That generation of historians enabled us to see ourselves as we were. They challenged the Wales of myths; the Victorian/Edwardian nationalist liberalism that had ideologically dominated the discourse of Welshness; the notion that Welsh history depended on some fantasy football team of princes and rebels – who always lost by the way; and the notion that to be really Welsh, you had to speak Welsh. They reinserted the people back into the place. They paid tribute to the historic particularity of the South Wales experience that gave context to us all as individuals, family members, people in communities – and to a Welsh working class experience that our families shared, even if our parents had made it to the next rung.

And as we have seen in recent times, the community of historians in Wales continues to engage with those debates, in collaboration with our key media organisations, with the Western Mail’s excellent series of Welsh history essays, and the recent BBC Wales/OU series narrated by Huw Edwards.

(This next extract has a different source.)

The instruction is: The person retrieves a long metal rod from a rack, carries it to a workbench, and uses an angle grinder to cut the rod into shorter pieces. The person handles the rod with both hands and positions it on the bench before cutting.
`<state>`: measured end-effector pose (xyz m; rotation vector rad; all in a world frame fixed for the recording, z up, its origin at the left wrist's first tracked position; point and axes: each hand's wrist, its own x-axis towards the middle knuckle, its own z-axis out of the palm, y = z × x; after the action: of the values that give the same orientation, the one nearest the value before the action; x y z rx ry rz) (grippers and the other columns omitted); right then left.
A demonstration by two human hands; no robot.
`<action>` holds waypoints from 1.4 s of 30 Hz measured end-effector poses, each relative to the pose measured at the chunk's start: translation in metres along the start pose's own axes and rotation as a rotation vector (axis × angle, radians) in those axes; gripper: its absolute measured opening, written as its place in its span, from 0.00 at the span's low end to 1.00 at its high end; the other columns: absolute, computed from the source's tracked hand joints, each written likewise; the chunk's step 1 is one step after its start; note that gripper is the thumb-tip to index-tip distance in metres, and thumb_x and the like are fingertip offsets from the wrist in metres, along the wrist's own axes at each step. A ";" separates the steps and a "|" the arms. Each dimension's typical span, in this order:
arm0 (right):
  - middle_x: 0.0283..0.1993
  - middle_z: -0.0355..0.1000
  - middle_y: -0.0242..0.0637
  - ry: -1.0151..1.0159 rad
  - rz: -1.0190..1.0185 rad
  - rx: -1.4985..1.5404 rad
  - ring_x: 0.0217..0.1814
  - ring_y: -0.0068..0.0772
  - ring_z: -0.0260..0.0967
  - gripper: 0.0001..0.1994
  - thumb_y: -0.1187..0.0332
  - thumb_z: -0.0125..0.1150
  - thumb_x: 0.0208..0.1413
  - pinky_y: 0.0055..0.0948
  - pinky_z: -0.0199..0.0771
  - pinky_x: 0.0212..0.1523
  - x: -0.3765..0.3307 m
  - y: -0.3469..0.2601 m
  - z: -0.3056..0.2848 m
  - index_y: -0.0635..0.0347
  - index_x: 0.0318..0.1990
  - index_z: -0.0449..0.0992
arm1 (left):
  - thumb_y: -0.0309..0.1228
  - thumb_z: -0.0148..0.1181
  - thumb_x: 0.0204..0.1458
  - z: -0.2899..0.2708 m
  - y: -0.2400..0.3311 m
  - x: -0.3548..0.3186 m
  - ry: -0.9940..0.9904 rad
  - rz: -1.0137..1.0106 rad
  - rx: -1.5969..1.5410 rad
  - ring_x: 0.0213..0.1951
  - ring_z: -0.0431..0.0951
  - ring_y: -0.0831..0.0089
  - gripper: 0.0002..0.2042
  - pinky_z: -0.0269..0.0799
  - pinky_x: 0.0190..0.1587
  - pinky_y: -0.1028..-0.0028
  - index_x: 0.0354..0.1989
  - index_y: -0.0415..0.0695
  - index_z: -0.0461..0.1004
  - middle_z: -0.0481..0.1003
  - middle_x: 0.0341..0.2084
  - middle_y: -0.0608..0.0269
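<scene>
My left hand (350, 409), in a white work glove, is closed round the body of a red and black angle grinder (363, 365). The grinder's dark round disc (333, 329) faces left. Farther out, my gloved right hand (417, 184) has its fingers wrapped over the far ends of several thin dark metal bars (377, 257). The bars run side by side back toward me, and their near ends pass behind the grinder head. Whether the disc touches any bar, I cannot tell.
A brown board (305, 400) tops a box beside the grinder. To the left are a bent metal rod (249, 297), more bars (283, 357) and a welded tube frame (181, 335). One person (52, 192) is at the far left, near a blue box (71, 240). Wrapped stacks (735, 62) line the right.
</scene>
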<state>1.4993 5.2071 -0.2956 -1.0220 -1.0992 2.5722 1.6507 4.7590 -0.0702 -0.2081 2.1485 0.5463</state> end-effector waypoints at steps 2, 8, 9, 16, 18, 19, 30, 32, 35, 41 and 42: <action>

And historians in Wales through History Research Wales under the leadership of Professor Huw Bowen have been at the heart of the academic collaboration across Wales that we as a Welsh government are seeking to encourage, just as those involved in the academic journal Cyfrwng have led important collaboration around the study of the media.

So there is nothing insular about the study of Welsh society, literature, history, politics or culture. What we are talking about is the study of a particular space of identity in the modern world. Nothing could be more contemporary, relevant or international than that.

Our Wales is not a hermetically-closed space but a permeable one. In the digital world, borders and boundaries are more complex.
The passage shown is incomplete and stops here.